- _Stored items from a collection_
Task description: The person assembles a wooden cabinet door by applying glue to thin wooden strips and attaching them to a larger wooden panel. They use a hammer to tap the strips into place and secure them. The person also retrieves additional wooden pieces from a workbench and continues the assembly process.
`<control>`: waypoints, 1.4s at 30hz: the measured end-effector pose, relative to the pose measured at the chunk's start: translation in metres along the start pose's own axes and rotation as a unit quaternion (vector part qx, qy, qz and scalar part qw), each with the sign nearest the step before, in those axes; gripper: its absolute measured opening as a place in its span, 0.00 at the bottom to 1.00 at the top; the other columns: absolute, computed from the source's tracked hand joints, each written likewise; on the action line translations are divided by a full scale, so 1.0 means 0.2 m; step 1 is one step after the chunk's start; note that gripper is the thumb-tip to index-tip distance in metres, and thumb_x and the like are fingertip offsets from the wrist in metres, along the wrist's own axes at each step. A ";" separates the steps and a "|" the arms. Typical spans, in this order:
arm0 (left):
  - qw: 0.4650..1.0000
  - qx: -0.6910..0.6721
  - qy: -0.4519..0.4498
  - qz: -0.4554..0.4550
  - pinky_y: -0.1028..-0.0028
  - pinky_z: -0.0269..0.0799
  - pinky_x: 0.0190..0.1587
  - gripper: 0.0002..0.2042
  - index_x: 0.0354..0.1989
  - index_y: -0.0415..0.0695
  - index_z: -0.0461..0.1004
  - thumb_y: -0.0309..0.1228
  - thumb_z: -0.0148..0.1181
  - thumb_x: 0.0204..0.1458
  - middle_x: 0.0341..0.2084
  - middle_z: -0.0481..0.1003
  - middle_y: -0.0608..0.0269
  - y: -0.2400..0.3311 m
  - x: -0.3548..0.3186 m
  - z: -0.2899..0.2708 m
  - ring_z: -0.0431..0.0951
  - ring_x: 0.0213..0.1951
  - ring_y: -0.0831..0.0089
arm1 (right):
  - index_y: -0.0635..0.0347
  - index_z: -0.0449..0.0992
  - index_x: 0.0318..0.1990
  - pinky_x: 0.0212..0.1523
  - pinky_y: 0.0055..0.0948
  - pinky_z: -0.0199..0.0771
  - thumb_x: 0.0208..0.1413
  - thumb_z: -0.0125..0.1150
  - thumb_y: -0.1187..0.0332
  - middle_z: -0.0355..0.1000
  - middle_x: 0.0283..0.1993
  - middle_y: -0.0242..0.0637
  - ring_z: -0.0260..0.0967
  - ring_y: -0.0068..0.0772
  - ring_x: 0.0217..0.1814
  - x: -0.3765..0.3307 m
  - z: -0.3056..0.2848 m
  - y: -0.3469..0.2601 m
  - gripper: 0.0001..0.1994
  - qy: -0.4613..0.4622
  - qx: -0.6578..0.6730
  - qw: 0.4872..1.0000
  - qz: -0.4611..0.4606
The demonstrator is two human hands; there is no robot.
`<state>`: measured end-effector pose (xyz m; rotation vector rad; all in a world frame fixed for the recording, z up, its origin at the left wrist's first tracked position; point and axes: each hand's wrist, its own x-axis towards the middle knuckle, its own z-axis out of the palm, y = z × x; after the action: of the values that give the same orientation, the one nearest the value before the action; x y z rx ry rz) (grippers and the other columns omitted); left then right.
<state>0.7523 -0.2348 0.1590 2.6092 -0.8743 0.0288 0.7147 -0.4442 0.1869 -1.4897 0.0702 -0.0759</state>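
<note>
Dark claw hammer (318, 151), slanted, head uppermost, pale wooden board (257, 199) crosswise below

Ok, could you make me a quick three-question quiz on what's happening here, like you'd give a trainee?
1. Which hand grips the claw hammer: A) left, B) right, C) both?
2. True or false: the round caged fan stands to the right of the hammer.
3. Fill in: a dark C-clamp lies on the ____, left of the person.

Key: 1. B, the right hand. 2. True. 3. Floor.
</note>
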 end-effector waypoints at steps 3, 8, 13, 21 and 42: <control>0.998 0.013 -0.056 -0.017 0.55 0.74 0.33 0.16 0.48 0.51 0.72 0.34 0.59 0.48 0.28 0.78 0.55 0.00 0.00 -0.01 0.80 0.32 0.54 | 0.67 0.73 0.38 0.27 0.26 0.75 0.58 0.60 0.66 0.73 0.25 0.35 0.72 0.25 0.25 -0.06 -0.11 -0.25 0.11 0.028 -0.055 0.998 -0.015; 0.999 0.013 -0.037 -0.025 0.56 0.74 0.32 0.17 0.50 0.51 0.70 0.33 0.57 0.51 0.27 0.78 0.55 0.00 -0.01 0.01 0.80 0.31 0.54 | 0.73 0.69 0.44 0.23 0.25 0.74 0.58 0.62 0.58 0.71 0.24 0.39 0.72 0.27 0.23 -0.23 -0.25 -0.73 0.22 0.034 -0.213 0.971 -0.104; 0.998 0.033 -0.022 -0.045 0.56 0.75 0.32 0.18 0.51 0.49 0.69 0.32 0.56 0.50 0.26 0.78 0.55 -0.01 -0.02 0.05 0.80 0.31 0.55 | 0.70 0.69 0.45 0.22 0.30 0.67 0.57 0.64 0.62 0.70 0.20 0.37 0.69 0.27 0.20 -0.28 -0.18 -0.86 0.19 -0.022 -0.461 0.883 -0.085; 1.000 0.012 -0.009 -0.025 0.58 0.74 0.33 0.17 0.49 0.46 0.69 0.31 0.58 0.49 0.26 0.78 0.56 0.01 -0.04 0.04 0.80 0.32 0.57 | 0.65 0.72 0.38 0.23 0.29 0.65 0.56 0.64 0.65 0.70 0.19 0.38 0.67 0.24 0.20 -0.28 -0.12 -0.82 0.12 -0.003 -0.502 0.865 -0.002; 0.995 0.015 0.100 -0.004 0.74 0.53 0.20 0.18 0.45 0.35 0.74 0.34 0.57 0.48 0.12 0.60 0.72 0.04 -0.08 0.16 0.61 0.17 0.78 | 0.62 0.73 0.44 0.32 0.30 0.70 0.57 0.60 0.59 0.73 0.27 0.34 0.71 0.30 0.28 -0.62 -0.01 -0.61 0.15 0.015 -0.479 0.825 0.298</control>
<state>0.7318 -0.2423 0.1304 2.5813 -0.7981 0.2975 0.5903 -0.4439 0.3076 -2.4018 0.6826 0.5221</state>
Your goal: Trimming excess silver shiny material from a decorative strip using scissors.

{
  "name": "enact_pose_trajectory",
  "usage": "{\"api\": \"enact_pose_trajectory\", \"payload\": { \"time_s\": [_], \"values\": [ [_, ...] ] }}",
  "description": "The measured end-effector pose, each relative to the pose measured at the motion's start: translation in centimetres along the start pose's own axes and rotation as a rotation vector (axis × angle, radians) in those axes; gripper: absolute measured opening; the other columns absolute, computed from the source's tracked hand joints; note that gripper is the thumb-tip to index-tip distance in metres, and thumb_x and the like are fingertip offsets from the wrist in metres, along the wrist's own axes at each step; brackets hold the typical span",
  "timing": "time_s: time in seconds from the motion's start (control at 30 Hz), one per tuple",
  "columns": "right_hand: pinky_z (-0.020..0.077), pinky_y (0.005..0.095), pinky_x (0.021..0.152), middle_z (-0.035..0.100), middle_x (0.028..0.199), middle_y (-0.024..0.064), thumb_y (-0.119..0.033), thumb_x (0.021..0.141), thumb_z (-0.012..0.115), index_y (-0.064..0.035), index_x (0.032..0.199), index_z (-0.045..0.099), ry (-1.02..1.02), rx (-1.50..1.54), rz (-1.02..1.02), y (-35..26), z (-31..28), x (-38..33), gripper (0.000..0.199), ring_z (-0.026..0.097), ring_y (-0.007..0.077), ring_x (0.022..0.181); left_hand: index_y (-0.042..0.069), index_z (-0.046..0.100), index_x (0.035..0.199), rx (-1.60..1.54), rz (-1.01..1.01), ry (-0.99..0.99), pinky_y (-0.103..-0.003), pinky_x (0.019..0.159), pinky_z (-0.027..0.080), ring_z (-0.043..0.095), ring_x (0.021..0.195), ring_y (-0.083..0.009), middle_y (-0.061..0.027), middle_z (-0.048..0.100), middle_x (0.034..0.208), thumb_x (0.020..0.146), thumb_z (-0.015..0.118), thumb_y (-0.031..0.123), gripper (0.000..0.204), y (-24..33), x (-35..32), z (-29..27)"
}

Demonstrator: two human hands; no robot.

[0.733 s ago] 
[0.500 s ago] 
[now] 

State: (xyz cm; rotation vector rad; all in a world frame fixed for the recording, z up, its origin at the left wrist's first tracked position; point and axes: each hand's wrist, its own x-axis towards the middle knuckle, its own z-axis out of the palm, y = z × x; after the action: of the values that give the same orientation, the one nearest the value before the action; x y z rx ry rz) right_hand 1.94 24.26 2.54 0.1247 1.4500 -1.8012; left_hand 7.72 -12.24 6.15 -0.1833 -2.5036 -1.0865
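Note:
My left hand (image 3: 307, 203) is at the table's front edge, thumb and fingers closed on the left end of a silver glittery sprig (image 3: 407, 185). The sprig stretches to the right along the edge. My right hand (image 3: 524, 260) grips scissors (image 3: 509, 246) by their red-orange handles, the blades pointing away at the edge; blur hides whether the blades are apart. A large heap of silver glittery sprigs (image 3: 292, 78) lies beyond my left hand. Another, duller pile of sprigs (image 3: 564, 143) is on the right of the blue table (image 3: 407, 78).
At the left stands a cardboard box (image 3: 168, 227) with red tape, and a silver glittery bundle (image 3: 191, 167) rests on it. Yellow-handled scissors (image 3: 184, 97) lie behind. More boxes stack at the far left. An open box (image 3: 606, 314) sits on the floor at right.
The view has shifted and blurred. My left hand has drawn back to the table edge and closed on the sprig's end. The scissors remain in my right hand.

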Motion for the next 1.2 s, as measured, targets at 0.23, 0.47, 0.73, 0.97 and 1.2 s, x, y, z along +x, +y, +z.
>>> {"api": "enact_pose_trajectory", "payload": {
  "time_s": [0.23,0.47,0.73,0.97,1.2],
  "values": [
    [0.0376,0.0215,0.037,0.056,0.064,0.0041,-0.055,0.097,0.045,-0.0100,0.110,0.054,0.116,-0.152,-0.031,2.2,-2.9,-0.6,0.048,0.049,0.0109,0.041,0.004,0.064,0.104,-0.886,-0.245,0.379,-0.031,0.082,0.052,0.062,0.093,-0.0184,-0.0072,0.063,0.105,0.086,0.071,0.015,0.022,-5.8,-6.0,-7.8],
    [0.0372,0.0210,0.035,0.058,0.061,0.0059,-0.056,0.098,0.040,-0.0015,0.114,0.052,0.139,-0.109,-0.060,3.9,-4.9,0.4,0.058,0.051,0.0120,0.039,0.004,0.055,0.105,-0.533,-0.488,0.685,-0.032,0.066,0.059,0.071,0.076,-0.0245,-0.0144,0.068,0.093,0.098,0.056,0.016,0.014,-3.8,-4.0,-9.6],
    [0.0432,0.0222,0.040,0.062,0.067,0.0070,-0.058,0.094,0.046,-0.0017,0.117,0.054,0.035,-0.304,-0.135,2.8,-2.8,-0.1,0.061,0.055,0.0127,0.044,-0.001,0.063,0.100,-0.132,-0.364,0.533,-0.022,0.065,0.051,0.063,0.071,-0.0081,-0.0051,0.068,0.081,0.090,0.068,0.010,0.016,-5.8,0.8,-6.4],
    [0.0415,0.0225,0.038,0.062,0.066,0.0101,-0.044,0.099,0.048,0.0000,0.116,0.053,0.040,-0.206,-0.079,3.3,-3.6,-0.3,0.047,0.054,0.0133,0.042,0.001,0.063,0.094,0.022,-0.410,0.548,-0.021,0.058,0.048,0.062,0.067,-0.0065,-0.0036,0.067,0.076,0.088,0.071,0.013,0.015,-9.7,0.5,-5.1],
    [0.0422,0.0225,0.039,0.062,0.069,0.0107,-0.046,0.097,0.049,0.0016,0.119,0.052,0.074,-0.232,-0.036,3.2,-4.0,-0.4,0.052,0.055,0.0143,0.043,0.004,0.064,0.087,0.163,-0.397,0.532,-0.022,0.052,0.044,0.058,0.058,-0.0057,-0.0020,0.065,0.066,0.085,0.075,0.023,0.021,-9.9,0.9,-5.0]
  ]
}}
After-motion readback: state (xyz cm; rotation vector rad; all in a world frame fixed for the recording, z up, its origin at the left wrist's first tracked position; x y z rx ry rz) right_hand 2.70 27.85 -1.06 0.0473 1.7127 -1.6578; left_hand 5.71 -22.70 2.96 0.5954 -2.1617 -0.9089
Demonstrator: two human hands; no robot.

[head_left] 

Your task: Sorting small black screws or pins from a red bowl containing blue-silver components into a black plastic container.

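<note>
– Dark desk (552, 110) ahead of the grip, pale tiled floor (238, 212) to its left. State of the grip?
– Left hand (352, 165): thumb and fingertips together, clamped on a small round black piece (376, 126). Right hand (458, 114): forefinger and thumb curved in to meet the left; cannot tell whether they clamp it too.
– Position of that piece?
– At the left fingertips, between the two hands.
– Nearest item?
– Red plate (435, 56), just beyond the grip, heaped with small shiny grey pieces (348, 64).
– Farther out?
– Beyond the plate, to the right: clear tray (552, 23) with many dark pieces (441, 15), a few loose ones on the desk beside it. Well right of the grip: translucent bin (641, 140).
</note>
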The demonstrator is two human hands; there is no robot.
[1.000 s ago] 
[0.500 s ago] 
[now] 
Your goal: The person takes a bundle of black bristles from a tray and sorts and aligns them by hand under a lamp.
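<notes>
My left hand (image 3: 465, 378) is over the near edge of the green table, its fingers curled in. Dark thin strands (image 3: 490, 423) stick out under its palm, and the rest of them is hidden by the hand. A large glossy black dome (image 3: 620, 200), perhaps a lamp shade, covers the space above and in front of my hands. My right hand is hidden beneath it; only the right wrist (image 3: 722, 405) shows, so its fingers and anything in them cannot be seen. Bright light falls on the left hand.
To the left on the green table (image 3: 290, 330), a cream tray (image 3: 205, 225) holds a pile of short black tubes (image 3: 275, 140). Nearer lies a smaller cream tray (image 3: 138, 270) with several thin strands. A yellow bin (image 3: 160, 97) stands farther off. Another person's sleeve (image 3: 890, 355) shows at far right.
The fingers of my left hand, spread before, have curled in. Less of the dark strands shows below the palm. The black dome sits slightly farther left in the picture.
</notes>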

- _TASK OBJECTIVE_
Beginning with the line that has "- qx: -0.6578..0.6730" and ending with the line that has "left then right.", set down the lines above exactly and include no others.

- _WRITTEN SOLUTION_
  - qx: -0.6578..0.6730
  - qw: 0.4872..1.0000
  - qz: -0.4611..0.4606
The demonstrator is two human hands; there is no robot.
`<state>`: measured end-effector pose (xyz m; rotation vector rad; all in a world frame fixed for the recording, z up, its origin at the left wrist's first tracked position; point and axes: each hand's wrist, its own x-axis towards the middle knuckle, its own z-axis out of the palm, y = z × x; after the action: of the values that give the same orientation, the one nearest the value before the action; x y z rx ry rz) (grippers and the other columns omitted); left then right.

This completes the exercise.